DIAGNOSIS The diagnosis of SE for treatment purposes often begins within 5–10 minutes, rarely allowing a 30minute period to elapse to meet the strict diagnosis of SE (4, 7, 8). More recent work suggests that since most seizures last less than 2 minutes, seizures lasting more than 10 minutes are at significant risk of extending beyond 29 minutes (42). Therefore, any seizures longer than 10 minutes should be treated as SE as previously suggested (4, 8). We suggest that this should allow revision of the criteria for a diagnosis of SE to include any seizure of 10 minutes in duration. Urgency exists for seizures that persist or recur over 30 minutes without recovery of consciousness; these merit immediate attention as well as confirmation of the epileptic origin (45). Vital signs are rapidly stabilized and hyperthermia is addressed. Historical elements that include epilepsy, drugs, alcohol, recent infections, trauma, cranial surgeries, any known brain abnormality, and a directed physical examination will guide appropriate management. Venous blood should be obtained within the first 5 minutes to analyze electrolytes, liver function tests, glucose, complete blood count, AED levels, and other drug levels or screens if applicable (7). Special monitoring for cardiac rhythm, arterial blood gas determination, urinalysis, and other special laboratory testing supplement the routine assessment. Computed tomography of the brain is usually the initial study performed to detect a structural lesion. Lumbar puncture is performed for cerebrospinal fluid analysis when CNS infection or subarachnoid hemorrhage is suspected. An electroencephalogram (EEG) is obtained as soon as possible in patients with altered

Status Epilepticus

mental status. GCSE typically is readily recognized and does not require an immediate EEG. However, EEG evaluation after cessation of convulsions is essential, particularly if the patient remains without improvement in mental status. Despite resolution of convulsive SE, up to 48% of patients have been noted to continue to demonstrate electrographic seizures, 14% without overt clinical signs (17).

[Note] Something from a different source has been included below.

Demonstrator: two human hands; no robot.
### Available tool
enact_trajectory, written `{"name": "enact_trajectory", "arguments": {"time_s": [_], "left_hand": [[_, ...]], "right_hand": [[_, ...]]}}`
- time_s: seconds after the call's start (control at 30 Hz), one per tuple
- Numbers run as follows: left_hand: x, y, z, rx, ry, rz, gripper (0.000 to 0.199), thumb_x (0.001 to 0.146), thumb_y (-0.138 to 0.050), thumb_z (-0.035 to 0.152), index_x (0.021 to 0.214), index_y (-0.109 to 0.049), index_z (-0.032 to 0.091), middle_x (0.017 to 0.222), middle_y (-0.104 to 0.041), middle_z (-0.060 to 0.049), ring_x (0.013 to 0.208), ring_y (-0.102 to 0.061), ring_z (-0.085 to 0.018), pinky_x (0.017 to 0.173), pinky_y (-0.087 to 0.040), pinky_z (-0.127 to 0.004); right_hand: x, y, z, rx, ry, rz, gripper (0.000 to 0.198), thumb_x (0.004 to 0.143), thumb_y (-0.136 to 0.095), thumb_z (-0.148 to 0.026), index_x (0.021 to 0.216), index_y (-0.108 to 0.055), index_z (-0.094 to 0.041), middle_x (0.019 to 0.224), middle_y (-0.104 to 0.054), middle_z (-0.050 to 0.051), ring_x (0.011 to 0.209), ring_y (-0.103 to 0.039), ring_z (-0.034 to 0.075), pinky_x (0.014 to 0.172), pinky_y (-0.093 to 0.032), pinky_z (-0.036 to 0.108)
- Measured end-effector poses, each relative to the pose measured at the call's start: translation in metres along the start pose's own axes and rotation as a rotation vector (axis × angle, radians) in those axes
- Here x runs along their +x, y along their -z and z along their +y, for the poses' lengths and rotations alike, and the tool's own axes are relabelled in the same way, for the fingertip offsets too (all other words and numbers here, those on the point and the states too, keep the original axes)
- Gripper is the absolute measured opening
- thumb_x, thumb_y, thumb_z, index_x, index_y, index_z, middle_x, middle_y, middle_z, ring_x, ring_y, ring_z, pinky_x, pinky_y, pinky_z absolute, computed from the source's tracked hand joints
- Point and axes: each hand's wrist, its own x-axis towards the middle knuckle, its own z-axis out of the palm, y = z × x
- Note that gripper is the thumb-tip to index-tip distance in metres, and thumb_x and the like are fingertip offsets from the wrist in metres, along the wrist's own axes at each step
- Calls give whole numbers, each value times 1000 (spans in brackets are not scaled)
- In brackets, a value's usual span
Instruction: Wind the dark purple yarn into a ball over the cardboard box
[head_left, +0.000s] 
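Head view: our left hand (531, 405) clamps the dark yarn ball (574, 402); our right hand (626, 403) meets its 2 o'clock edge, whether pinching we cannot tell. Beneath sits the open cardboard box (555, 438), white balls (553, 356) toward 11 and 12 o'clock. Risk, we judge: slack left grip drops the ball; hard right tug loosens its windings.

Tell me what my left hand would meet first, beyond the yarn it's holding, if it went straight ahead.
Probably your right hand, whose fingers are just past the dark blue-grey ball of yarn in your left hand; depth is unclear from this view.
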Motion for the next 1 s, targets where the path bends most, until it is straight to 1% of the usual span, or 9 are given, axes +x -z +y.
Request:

When an epileptic substrate is in question such as with toxic-metabolic encephalopathies or psychogenic SE (45, 46), or if NCSE with continuous or frequently recurring seizures manifests as a confusional state or encephalopathy, EEG confirmation is necessary (12, 45– 47). Emergency EEG is needed to confirm the clinical diagnosis. Despite the appearance of GCSE, 70 – 80% have focal EEG features (48). The evolution of EEG in GCSE was discussed earlier (10). The EEG of focal SE may vary and take several forms from discrete electrographic seizures to continuous focal epileptiform discharges (49). The complexity and variety of epileptiform patterns that occur with NCSE have been the subject of attention (11). Single-photon-emission computed tomography may also be useful in stable patients to clarify the ictal nature of the EEG when the clinical behavior is atypical or to define simple partial SE when scalp EEG findings are nondiagnostic (50, 51). SPECT may demonstrate regional cerebral hyperperfusion when CPSE presents as isolated confusion (52). With NCSE, the diagnosis is often inferred due to alteration in behavioral or cognitive baseline with concurrent EEG evidence of seizure activity with improved behavior and/or EEG pattern following antiepileptic drug treatment. Unfortunately, there is no universal agreement as to what constitutes seizure activity nor a period defined for the time to resolution. Periodic patterns including periodic lateralized epileptiform discharges (PLEDs), and triphasic waves may present a particular challenge (48, 53). Furthermore, there may be a gradual return to baseline over one or more days (54), though in some patients a rapid clinical response to intravenous benzodiazepines and EEG normalization may suggest confusion was the manifestation of NCSE (55).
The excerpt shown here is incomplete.